**WORK REQUEST**
From the entries that follow, work out how many lines contain "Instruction". Write the number only.

**INFORMATION SHOWN**

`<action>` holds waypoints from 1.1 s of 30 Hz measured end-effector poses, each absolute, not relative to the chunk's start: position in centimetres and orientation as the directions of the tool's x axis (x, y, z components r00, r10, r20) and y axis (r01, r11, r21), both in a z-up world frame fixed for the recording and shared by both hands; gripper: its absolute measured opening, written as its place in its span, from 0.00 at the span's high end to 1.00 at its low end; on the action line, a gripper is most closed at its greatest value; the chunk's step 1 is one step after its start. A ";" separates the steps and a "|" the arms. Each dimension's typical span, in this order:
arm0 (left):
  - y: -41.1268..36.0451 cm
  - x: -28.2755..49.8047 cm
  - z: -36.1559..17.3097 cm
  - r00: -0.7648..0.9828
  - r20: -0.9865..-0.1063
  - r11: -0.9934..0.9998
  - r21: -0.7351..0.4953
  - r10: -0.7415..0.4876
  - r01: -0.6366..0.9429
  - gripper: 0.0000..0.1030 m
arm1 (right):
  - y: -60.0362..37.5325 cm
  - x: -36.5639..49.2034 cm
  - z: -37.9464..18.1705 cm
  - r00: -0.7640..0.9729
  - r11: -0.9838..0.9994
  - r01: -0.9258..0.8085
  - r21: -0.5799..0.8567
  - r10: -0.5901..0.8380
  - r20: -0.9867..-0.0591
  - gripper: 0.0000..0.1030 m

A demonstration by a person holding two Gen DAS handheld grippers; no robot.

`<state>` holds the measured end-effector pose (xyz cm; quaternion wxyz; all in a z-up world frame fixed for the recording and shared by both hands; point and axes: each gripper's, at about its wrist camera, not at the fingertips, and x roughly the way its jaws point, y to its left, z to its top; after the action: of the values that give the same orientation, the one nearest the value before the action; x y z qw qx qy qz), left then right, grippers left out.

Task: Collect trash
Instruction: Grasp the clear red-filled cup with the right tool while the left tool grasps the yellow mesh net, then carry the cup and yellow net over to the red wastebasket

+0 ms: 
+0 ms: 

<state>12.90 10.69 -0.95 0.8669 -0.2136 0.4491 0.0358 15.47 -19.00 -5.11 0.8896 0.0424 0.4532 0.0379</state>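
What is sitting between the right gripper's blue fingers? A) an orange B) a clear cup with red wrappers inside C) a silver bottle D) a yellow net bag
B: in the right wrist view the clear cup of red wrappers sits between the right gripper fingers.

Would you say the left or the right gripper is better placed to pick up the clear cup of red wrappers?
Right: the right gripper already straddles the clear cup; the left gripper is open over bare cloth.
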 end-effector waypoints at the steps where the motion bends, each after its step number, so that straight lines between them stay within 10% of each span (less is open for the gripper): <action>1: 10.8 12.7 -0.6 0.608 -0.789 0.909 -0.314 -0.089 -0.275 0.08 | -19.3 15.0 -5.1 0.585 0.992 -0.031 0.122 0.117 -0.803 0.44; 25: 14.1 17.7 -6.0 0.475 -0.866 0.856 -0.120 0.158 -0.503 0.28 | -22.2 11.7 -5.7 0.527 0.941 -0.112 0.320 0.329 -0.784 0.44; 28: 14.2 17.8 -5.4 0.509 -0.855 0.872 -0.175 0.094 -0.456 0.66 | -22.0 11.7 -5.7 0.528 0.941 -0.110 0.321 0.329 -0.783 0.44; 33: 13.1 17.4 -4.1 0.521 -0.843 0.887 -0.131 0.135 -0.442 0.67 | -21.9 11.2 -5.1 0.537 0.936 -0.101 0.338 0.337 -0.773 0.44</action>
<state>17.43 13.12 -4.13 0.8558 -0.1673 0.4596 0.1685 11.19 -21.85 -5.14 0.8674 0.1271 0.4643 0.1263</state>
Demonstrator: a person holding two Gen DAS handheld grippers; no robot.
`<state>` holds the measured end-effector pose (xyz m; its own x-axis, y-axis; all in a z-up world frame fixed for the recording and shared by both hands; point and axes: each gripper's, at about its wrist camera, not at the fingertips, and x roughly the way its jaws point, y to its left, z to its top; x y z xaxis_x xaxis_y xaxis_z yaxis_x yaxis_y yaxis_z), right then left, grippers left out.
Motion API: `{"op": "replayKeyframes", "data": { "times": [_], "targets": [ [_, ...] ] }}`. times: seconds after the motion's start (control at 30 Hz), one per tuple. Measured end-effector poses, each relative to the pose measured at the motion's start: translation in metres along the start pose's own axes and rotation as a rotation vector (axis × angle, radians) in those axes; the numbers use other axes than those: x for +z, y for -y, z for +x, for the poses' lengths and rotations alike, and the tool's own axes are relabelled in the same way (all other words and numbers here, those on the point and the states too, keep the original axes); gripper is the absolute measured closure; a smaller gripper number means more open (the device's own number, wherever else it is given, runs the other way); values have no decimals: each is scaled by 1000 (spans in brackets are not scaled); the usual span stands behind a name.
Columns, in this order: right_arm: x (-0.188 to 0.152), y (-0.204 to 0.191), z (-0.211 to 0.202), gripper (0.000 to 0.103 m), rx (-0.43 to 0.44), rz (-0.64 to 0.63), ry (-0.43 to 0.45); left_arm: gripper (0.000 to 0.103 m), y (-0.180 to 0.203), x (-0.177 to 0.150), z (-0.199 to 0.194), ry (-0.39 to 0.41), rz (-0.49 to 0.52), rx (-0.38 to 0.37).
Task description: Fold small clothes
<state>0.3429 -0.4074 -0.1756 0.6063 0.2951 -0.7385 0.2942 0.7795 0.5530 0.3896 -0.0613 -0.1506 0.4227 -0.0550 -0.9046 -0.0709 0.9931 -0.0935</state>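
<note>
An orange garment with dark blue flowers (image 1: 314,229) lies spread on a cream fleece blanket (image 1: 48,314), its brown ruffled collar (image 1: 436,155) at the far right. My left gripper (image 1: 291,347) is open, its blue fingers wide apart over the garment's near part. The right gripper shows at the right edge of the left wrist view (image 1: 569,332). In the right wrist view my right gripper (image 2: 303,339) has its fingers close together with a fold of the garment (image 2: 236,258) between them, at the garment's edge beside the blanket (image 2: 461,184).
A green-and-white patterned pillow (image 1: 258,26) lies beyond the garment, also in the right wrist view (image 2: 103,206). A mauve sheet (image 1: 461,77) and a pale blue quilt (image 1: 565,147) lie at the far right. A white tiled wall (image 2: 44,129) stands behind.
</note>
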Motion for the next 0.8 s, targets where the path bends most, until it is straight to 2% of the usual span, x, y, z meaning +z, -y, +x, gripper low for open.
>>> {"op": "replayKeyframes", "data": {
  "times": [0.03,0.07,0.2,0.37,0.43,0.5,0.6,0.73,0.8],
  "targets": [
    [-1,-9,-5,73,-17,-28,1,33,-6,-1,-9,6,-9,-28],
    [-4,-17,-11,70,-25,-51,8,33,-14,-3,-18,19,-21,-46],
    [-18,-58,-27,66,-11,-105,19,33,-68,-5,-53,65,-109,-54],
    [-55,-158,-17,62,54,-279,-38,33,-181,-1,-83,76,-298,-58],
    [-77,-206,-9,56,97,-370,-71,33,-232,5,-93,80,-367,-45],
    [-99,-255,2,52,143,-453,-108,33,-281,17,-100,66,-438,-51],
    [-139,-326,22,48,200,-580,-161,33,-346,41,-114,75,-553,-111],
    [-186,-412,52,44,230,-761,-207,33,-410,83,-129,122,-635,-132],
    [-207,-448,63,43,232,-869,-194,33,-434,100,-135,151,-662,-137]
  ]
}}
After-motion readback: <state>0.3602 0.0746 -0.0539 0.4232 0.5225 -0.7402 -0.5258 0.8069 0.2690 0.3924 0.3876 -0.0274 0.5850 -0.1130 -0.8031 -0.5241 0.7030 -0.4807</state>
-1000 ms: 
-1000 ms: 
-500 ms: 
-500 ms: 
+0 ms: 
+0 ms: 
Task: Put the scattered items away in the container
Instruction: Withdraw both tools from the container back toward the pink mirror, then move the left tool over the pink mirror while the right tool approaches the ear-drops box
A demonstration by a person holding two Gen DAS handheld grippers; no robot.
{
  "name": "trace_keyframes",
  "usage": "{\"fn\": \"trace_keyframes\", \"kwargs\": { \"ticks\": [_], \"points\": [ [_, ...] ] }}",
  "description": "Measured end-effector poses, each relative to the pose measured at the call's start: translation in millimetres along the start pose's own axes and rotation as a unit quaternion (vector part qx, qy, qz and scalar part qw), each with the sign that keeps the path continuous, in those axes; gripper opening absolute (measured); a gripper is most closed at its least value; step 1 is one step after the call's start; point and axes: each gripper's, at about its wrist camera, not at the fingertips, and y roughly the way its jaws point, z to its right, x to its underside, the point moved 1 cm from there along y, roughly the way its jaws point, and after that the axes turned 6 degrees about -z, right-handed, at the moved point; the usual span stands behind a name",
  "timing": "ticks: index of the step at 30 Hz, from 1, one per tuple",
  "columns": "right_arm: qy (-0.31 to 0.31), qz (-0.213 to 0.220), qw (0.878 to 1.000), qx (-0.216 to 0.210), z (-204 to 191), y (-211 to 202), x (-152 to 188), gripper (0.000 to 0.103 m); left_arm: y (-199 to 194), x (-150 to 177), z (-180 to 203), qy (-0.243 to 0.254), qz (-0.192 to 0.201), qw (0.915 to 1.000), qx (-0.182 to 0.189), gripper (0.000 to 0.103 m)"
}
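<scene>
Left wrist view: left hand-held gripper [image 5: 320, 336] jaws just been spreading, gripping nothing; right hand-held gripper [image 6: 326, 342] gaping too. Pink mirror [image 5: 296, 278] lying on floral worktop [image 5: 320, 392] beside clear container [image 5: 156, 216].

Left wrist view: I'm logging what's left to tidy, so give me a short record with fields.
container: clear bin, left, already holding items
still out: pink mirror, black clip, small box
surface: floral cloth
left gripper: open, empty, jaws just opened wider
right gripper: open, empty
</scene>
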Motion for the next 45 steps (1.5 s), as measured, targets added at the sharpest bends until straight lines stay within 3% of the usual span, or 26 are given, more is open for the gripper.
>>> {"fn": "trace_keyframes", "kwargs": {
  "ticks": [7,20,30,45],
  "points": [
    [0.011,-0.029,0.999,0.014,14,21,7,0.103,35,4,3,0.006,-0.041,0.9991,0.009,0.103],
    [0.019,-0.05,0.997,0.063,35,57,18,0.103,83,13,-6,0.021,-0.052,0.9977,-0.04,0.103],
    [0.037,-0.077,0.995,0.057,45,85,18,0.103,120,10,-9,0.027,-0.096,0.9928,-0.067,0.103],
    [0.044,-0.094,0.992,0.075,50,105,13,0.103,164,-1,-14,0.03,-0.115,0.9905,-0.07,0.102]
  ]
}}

**ANSWER AREA**
2